_WHAT THE EXERCISE ASKS_. Output only the span of lines that begins at the line containing "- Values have" and ends at the last line of the data, both included, exactly as they appear.

Start of INFORMATION SHOWN

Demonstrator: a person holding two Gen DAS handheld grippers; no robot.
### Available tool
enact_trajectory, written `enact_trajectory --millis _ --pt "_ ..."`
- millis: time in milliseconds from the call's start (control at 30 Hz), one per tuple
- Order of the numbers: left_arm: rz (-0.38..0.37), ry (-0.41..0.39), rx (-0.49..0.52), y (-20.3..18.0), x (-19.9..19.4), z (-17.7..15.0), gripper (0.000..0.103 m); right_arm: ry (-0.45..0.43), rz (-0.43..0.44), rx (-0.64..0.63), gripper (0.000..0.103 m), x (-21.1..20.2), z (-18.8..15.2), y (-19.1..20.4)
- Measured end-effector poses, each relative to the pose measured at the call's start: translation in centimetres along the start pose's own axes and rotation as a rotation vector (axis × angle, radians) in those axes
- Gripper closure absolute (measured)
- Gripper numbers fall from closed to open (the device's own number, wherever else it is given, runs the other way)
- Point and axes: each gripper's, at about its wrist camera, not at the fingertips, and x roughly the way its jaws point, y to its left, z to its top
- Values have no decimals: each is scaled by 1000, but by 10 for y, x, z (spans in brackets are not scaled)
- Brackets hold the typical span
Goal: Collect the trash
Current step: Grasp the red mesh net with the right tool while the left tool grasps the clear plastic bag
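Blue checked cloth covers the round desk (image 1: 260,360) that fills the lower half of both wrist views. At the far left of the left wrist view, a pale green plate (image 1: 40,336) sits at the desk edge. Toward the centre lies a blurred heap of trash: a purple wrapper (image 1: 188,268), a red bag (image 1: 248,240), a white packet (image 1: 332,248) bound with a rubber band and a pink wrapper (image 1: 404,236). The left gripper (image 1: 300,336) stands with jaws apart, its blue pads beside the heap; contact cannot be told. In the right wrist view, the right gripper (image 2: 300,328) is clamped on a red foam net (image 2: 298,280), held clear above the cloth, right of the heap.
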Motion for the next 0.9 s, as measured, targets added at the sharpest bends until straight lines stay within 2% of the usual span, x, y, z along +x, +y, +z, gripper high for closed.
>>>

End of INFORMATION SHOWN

_RESPONSE TO THE EXERCISE_.
- Values have no decimals: each is scaled by 1000, but by 10 for y, x, z (spans in brackets are not scaled)
- Brackets hold the typical span
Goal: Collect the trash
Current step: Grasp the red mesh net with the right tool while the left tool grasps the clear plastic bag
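Blue checked cloth covers the round desk (image 1: 260,360) that fills the lower half of both wrist views. At the far left of the left wrist view, a pale green plate (image 1: 40,336) sits at the desk edge. Toward the centre lies a blurred heap of trash: a purple wrapper (image 1: 188,268), a red bag (image 1: 248,240), a white packet (image 1: 332,248) bound with a rubber band and a pink wrapper (image 1: 404,236). The left gripper (image 1: 300,336) stands with jaws apart, its blue pads beside the heap; contact cannot be told. In the right wrist view, the right gripper (image 2: 300,328) is clamped on a red foam net (image 2: 298,280), held clear above the cloth, right of the heap.
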Motion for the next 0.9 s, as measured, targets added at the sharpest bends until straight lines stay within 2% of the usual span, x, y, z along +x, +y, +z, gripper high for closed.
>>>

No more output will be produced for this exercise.